(Phys.org) —Dan Spielman, a Yale computer scientist, wasn't looking for a new problem. He was already deeply immersed in a tricky effort to model complex online communities like Facebook, hoping to gain insight into how they form and interact.

But when a colleague in Jerusalem observed that aspects of Spielman's research brought to mind the famous—and unsolved—Kadison-Singer math problem, Spielman saw irresistibly low-hanging fruit—or so it seemed.

"The Kadison-Singer problem looked so close to something we already knew to be true and was, in fact, identical to something we conjectured to be true in our work," Spielman said. "We thought we should be able to prove it."
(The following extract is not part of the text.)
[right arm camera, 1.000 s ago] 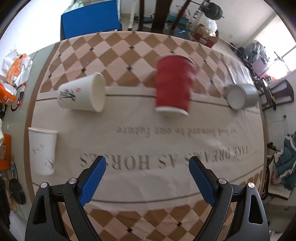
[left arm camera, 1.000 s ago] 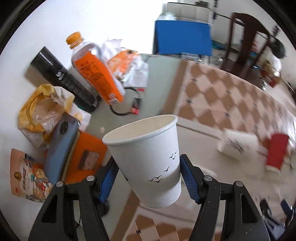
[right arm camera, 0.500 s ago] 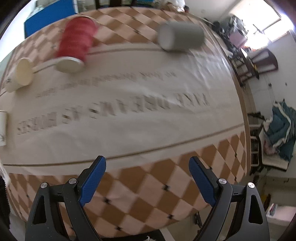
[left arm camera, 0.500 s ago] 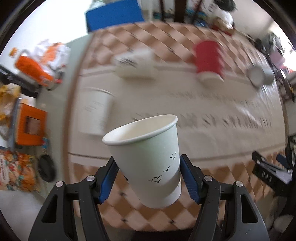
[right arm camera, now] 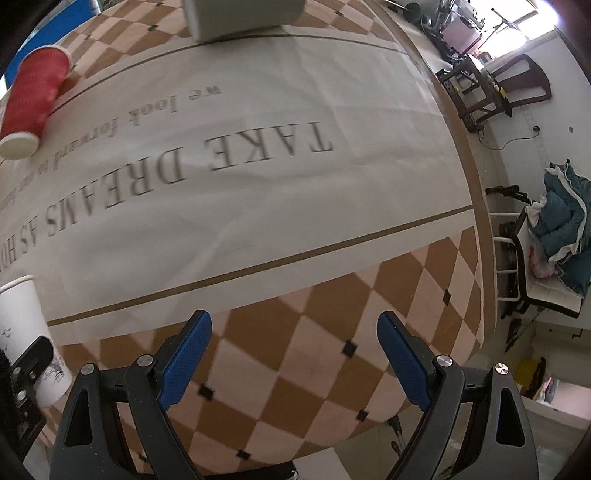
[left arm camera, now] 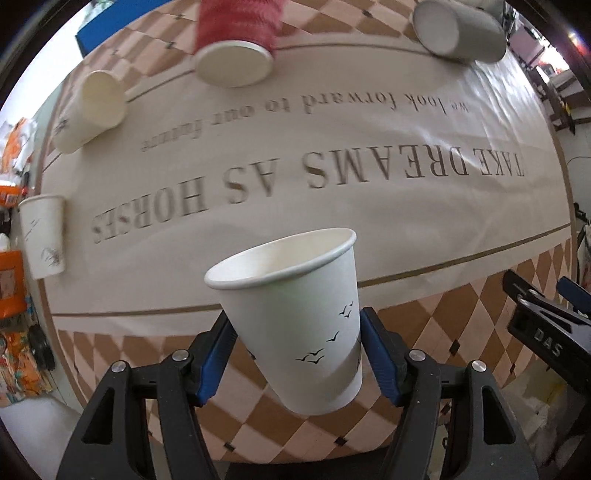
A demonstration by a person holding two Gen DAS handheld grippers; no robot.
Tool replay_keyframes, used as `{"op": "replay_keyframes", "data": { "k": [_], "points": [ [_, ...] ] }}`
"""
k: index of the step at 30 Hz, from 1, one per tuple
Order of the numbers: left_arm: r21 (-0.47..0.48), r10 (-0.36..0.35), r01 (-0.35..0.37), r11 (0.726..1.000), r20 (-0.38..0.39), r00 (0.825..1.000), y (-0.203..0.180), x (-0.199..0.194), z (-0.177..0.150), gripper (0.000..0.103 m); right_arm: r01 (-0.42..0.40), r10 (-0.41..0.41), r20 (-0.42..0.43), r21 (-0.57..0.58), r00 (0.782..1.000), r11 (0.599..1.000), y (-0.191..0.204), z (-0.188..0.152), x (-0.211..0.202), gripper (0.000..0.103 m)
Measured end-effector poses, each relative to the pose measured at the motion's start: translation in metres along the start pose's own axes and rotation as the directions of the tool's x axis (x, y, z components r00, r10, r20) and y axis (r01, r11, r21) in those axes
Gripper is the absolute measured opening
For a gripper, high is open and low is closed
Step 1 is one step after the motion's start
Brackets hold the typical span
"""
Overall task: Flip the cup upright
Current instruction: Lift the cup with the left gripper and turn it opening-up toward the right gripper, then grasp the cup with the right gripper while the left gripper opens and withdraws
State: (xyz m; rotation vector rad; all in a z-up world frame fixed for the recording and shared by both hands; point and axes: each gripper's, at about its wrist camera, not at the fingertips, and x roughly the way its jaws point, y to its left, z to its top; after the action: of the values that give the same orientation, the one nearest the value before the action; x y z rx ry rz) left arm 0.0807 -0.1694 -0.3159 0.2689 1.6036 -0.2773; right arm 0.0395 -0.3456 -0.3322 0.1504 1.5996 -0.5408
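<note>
Left wrist view first: the left gripper [left arm camera: 295,354] is clamped on a white paper cup [left arm camera: 295,317] with little black birds printed on its side. Blue pads [left arm camera: 216,360] press the cup's lower half from both sides. The mouth points up and a bit away from the camera, so it's roughly upright but tilted, held up over the near checkered edge of the tablecloth [left arm camera: 369,192]. Can't tell whether its base touches the table.

Further back on the cloth, past the upside-down "TAKE DREAMS AS HORSES" lettering, a red cup [left arm camera: 236,33] lies on its side with the open mouth facing the camera. A cream cup [left arm camera: 90,110] also lies on its side off to the left, and a grey cup [left arm camera: 458,29] lies on its side at the upper right. Another white cup [left arm camera: 43,236] sits at the far left edge of the cloth, mouth up in the frame.

Right wrist view: the right gripper [right arm camera: 295,362] has its jaws spread wide with nothing between them, hovering over the brown and pink checkered border near the table's edge. The bird cup shows at the left edge there, partly hidden by the other gripper's black frame. A chair [right arm camera: 502,88] stands beyond the table's right side, and a pile of teal fabric [right arm camera: 565,221] sits on a seat further right.
</note>
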Motion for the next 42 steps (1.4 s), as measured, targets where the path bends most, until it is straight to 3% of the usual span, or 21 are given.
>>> {"op": "replay_keyframes", "data": {
  "k": [7,9,11,14,17,23,29,34,37,42],
  "points": [
    [-0.033,-0.025,0.024,0.999,-0.03,0.999,-0.006,0.018,0.016,0.067,-0.011,0.011,-0.012,-0.016,1.0,1.0,-0.011,0.007,0.009,0.092],
    [-0.054,-0.035,0.034,0.998,-0.029,0.999,-0.005,0.02,0.022,0.082,-0.014,0.014,-0.012,-0.02,1.0,1.0,-0.013,0.008,0.011,0.092],
    [-0.065,-0.041,0.039,0.997,-0.025,0.999,-0.001,0.02,0.024,0.089,-0.019,0.019,-0.011,-0.021,1.0,1.0,-0.014,0.01,0.012,0.092],
    [-0.078,-0.042,0.041,0.996,-0.004,0.999,0.004,0.018,0.027,0.09,-0.026,0.026,-0.013,-0.025,1.0,0.999,-0.017,0.012,0.015,0.092],
    [-0.098,-0.048,0.051,0.994,0.038,0.998,0.013,0.006,0.024,0.102,-0.034,0.033,-0.016,-0.032,0.999,0.999,-0.015,0.013,0.016,0.092],
    [-0.162,-0.046,0.068,0.984,0.138,0.989,0.039,-0.037,0.015,0.102,-0.063,0.062,-0.013,-0.044,0.998,0.997,-0.013,0.014,0.007,0.092],
    [-0.23,0.026,0.026,0.973,0.218,0.976,0.084,-0.082,-0.012,0.103,-0.143,0.142,-0.011,-0.078,0.99,0.987,0.001,0.007,-0.021,0.092],
    [-0.243,0.112,-0.063,0.968,0.196,0.974,0.107,-0.074,-0.031,0.103,-0.234,0.23,-0.04,-0.142,0.972,0.962,0.036,-0.002,-0.048,0.092],
    [-0.262,0.161,-0.122,0.957,0.135,0.978,0.118,-0.052,-0.042,0.102,-0.289,0.281,-0.072,-0.173,0.957,0.941,0.061,-0.007,-0.058,0.092],
    [-0.274,0.18,-0.146,0.95,0.102,0.978,0.129,-0.029,-0.045,0.102,-0.31,0.295,-0.098,-0.222,0.95,0.924,0.098,-0.009,-0.067,0.092]
  ]
}}
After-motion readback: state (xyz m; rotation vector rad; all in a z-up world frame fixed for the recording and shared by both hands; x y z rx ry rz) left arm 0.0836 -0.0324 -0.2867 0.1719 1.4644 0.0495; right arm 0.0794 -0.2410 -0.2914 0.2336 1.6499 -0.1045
The side project evolved into a five-year journey, and yielded a solution to the famous problem, which had baffled mathematicians since the Eisenhower administration.

First posed in 1959, the Kadison-Singer problem asks, at its core, if unique information can be extrapolated from a scenario in which not all features can be observed or measured. The idea is particularly relevant to abstract fields, including quantum physics, operator theory, complex analysis, graph theory, signal processing, and finite-dimensional geometry. In these fields, it is often impossible to quantify every characteristic of a system.
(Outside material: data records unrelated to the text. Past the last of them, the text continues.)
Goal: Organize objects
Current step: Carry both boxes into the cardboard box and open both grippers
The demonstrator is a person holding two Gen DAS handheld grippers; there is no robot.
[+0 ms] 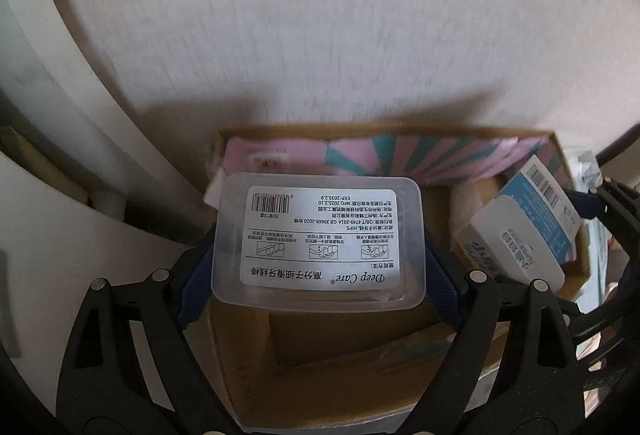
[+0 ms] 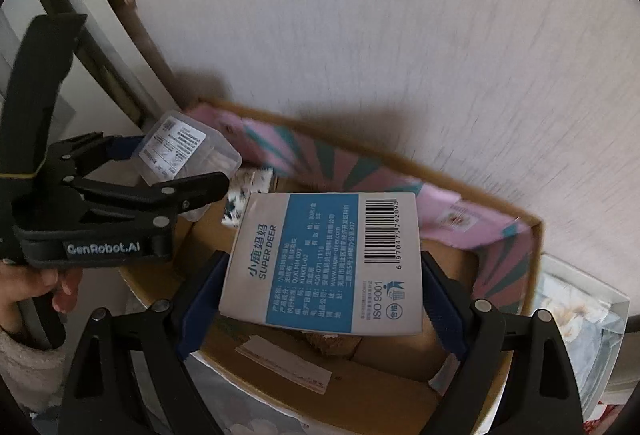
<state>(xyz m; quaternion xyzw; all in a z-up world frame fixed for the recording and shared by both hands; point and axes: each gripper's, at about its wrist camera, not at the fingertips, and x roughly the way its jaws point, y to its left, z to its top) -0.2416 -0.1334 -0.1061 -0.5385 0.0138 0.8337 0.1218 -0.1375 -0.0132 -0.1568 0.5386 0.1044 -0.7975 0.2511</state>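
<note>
My left gripper (image 1: 318,275) is shut on a clear plastic floss-pick box (image 1: 318,241) with a white Deep Care label, held over an open cardboard box (image 1: 384,339). My right gripper (image 2: 316,291) is shut on a white and blue Super Deer carton (image 2: 326,261), held over the same cardboard box (image 2: 372,367). The right wrist view shows the left gripper (image 2: 168,171) with the floss-pick box (image 2: 188,149) at the cardboard box's left end. The left wrist view shows the carton (image 1: 520,231) at the right.
The cardboard box has a pink and teal patterned lining (image 2: 360,171) and stands against a pale wall (image 1: 320,15). A white paper slip (image 2: 284,365) lies inside it. A white bin with wrapped items (image 2: 576,323) stands to the right. A white frame (image 1: 48,83) is at the left.
</note>
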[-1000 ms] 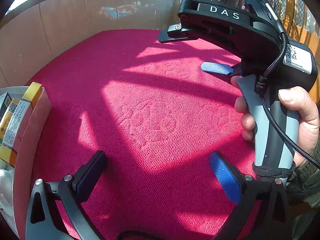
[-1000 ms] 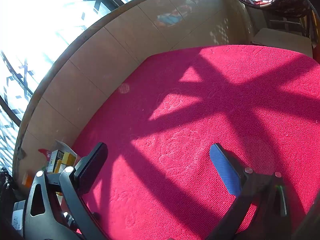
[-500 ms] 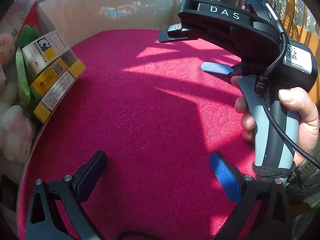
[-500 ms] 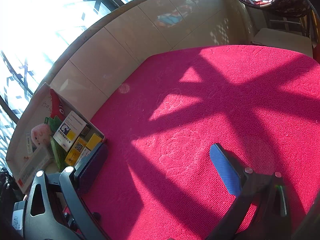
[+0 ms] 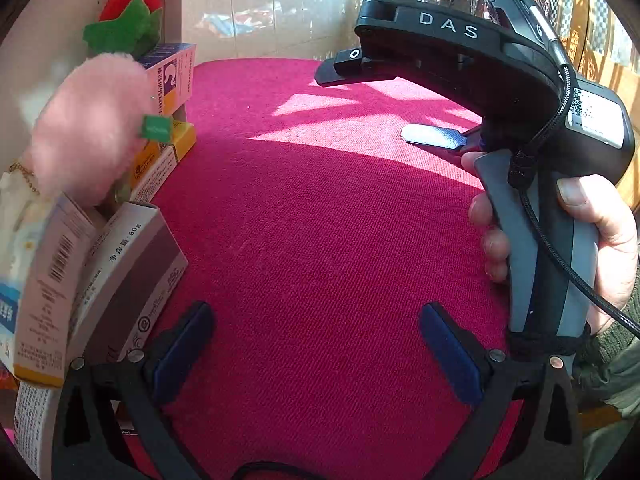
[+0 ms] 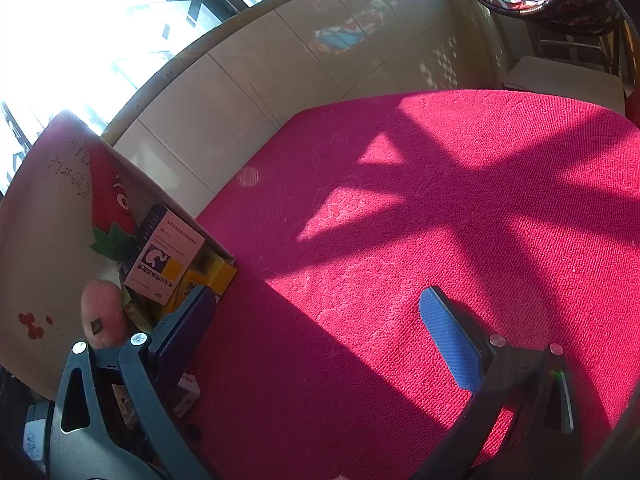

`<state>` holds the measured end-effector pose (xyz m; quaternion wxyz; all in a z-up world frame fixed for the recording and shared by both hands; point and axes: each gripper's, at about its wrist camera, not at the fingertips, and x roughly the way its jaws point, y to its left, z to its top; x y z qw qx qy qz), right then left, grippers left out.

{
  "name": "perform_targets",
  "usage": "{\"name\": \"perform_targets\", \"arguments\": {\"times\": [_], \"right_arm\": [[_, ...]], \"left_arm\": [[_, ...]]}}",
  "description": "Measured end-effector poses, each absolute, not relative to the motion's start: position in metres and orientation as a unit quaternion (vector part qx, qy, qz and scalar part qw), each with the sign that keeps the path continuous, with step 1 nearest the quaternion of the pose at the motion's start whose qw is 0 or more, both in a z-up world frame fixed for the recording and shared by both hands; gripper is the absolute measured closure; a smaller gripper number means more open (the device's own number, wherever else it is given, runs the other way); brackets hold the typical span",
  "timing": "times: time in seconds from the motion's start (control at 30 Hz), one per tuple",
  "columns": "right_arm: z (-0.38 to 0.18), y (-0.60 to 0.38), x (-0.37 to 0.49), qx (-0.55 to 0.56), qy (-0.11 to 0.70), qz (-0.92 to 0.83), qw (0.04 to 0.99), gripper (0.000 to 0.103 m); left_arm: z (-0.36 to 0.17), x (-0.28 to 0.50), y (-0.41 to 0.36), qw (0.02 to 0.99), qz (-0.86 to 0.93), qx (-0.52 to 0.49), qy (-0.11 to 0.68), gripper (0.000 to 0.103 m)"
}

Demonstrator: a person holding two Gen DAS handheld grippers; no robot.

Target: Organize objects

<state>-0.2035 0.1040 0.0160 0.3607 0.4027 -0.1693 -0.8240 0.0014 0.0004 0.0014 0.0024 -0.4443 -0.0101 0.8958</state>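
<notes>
Looking through the left wrist camera, I see my left gripper (image 5: pixel 312 348) at the bottom of the frame, its two blue-padded fingers (image 5: pixel 182 350) spread wide and grasping nothing, with only the red carpet (image 5: pixel 320 220) showing between them. At the right of the frame a person's hand (image 5: pixel 600 240) wraps the grey handle of my right gripper (image 5: pixel 400 100), a black body marked "DAS"; one blue pad sticks out near the frame's middle right, and its fingers stand apart with nothing between them.

Along the left edge of that view sits an open cardboard box (image 5: pixel 24 60) tipped on its side, crowded with the things to organize. A pink plush toy (image 5: pixel 88 128) fills the left middle. Above it, in the upper left, is a red plush with green leaves (image 5: pixel 128 20). Just right of the pink toy stands a white and purple carton (image 5: pixel 176 76), with yellow cartons (image 5: pixel 176 148) below it. In the lower left, a grey and white carton (image 5: pixel 132 280) leans out toward the carpet, close beside the left finger.

In the right wrist view, the right gripper's fingers (image 6: pixel 452 340) are likewise released over the carpet. The box (image 6: pixel 44 240) occupies the left of the frame, the same cartons and plush toys inside. A tiled wall (image 6: pixel 280 72) and bright window fill the top.
</notes>
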Motion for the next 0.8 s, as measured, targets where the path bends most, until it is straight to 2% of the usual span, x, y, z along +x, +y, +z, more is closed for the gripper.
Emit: {"name": "perform_targets", "arguments": {"times": [0.8], "right_arm": [[0.0161,0.1044,-0.2033,0.403,-0.169,-0.824,0.361,0.000]], "left_arm": [[0.0019,0.0006,0.0020,0.002,0.896,-0.444,-0.009,0.000]]}}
For example, in quantum physics, you might want to know three things about a particle—position, spin, and momentum. It is known that by measuring spin and position, you can calculate the particle's momentum as well, even though its exact value cannot be observed. Proving the Kadison-Singer problem meant confirming that this always happens, for every physical system, making it possible to determine unobservable events from observable events.
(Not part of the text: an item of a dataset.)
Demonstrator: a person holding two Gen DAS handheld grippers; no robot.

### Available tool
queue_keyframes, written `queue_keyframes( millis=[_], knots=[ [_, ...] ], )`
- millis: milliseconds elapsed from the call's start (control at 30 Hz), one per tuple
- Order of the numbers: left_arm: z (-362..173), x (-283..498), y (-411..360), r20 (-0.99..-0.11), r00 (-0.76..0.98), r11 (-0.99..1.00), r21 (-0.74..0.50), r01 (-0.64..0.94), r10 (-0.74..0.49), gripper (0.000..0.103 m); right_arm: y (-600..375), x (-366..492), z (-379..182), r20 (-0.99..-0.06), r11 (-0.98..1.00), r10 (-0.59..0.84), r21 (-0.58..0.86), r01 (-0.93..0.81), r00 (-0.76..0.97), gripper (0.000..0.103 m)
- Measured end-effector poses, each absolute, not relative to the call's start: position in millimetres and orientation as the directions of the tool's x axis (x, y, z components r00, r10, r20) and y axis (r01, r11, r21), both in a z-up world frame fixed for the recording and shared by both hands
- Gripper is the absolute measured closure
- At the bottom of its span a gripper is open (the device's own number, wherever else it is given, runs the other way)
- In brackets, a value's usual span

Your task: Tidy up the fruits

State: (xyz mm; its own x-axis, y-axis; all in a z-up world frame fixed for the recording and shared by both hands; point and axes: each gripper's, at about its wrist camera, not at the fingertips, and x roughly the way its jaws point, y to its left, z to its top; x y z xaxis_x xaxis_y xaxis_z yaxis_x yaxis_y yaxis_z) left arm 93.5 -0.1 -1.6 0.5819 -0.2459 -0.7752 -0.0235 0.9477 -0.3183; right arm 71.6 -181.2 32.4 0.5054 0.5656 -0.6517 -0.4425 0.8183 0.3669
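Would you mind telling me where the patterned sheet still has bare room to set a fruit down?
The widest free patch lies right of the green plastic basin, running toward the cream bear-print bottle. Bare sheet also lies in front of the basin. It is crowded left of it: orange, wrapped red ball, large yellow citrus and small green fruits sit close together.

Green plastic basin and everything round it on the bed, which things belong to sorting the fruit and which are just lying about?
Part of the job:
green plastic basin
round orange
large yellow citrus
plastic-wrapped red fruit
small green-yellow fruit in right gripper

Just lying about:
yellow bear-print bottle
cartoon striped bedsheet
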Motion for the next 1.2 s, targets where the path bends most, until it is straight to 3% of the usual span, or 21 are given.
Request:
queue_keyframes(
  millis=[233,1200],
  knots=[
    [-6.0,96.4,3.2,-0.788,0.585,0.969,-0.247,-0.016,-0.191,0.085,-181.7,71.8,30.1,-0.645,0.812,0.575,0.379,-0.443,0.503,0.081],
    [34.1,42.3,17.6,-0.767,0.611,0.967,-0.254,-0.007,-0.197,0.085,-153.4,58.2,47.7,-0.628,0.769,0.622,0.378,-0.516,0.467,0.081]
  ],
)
For Spielman, a solution to the Kadison-Singer problem would improve his ability to model interactions among groups within complex networks. In his original models, the interactions between groups were all equal. By proving that the Kadison-Singer conjecture was correct, he could strengthen or weaken interactions between different communities to more realistically model virtual networks.

So, in June 2013, when Spielman and co-authors Adam Marcus, and Nikhil Srivastava publicly posted a proof of the Kadison-Singer conjecture, it was not only a triumph for them, but also great news for a variety of scholars and technologists.

**A new approach to the problem**

"This is doubly exciting, because they have proved an important conjecture and they did it by introducing a whole new approach to doing such proofs," said Holly Rushmeier, chair of Yale's computer science department. "This won't be the last big news to come out of this line of research."

The solution has also put the Yale computer science and math departments in the international spotlight: In the last year, Spielman and collaborators have traveled the world to give more than 100 talks on their work, in cities ranging from Boston to Bordeaux to Bangalore. Accolades have poured in, most recently from the Society for Industrial & Applied Mathematics, which this month (July) will award the three scientists the George Pólya Prize.

The accolades have been a long time coming for the team, which began its work in 2009, when Adam Marcus was a newly appointed Gibbs Assistant Professor in Applied Mathematics and Nikhil Srivastava was a graduate student working in Spielman's group.

**Polynomials and their roots**

Together, Marcus, Srivastava, and Spielman broke the problem into three parts, all dealing with the roots of certain polynomials, or the values of x when y is equal to zero in a mathematical relationship such as y=3x^{2}+6x+12.

Part 1 required the team to prove that all of the roots for these polynomials are real numbers, and part 2 required that the three prove the roots of certain polynomials interlace, or alternate in ascending order. For example, if one polynomial has roots 1, 4, and 8 and another has roots 0, 2, and 7, then they interlace.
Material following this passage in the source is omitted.